Task item: For the listing below, print exactly the lines from the line with "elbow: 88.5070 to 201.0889" to the line with "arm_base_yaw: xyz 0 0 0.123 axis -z", both included, and nothing beyond them.

--- Collected data Enclosed Below ---

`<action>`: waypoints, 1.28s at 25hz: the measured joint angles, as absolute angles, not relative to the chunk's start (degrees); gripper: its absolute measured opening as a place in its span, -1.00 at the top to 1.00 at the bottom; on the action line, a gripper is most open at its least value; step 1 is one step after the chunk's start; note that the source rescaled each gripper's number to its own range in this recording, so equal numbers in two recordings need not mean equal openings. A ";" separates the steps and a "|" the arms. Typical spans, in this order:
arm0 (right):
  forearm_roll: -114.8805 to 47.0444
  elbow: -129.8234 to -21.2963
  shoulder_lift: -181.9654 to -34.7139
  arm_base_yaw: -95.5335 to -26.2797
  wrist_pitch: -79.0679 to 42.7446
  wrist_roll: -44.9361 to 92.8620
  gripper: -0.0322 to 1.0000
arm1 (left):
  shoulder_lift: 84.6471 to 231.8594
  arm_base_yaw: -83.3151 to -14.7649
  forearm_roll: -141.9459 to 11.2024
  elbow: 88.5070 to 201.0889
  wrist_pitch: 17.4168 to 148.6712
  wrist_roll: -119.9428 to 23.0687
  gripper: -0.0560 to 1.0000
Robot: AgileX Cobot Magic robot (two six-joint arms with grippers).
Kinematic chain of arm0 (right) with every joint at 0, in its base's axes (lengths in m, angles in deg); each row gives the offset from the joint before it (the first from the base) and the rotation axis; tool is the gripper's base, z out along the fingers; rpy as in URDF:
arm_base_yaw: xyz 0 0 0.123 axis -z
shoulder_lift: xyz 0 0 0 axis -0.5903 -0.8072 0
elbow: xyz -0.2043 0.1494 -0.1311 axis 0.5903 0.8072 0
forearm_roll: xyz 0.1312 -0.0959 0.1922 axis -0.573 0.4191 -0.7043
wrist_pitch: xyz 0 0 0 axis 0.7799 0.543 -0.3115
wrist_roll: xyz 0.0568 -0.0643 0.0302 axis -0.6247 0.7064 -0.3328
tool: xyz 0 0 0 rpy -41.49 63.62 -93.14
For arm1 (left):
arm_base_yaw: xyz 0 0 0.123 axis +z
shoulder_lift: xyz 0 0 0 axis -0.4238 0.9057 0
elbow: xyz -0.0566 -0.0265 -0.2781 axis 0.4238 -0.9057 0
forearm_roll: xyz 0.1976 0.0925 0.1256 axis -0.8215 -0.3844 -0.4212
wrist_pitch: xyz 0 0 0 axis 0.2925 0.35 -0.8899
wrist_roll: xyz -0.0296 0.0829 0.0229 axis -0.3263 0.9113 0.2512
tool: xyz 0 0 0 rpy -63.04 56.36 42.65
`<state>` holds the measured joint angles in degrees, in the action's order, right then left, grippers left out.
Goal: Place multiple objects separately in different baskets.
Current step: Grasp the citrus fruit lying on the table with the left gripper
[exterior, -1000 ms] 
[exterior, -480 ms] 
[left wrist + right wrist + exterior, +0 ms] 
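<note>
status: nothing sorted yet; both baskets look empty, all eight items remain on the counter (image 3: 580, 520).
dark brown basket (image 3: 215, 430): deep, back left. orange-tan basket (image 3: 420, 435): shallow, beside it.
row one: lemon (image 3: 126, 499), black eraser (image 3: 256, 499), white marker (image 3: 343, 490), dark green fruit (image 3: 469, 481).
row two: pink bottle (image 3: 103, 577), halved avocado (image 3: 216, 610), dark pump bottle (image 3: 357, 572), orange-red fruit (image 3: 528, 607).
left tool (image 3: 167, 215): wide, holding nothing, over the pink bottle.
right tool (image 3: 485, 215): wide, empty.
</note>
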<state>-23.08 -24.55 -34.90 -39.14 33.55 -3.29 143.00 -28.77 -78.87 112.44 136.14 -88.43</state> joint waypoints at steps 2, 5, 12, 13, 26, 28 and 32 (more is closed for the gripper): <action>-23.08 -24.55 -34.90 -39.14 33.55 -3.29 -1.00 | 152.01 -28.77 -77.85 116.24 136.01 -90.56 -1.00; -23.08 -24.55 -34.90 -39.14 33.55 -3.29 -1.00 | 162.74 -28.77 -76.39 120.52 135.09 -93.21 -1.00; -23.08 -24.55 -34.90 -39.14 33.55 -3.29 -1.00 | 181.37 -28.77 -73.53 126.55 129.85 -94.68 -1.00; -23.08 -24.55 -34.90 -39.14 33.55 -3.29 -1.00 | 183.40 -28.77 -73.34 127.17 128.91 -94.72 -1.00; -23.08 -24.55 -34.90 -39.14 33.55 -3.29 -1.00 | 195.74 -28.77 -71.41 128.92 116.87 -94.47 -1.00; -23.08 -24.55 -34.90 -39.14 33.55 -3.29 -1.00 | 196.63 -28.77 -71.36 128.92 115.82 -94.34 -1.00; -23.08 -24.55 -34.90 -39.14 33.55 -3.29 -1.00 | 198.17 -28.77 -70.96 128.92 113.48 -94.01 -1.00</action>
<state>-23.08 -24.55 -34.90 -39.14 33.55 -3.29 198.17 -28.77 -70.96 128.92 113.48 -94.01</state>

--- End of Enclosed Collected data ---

Answer section:
  elbow: 88.5070 to 201.0889
  wrist_pitch: 17.4168 to 148.6712
  wrist_roll: -119.9428 to 23.0687
  gripper: -0.0560 to 1.0000
Robot: AgileX Cobot Magic robot (two six-joint arms with grippers).
Kinematic chain of arm0 (right) with every joint at 0, in its base's axes (lengths in m, angles in deg); each row gives the offset from the joint before it (the first from the base) and the rotation axis; tool is the gripper's base, z out along the fingers; rpy as in URDF:
arm_base_yaw: xyz 0 0 0.123 axis -z

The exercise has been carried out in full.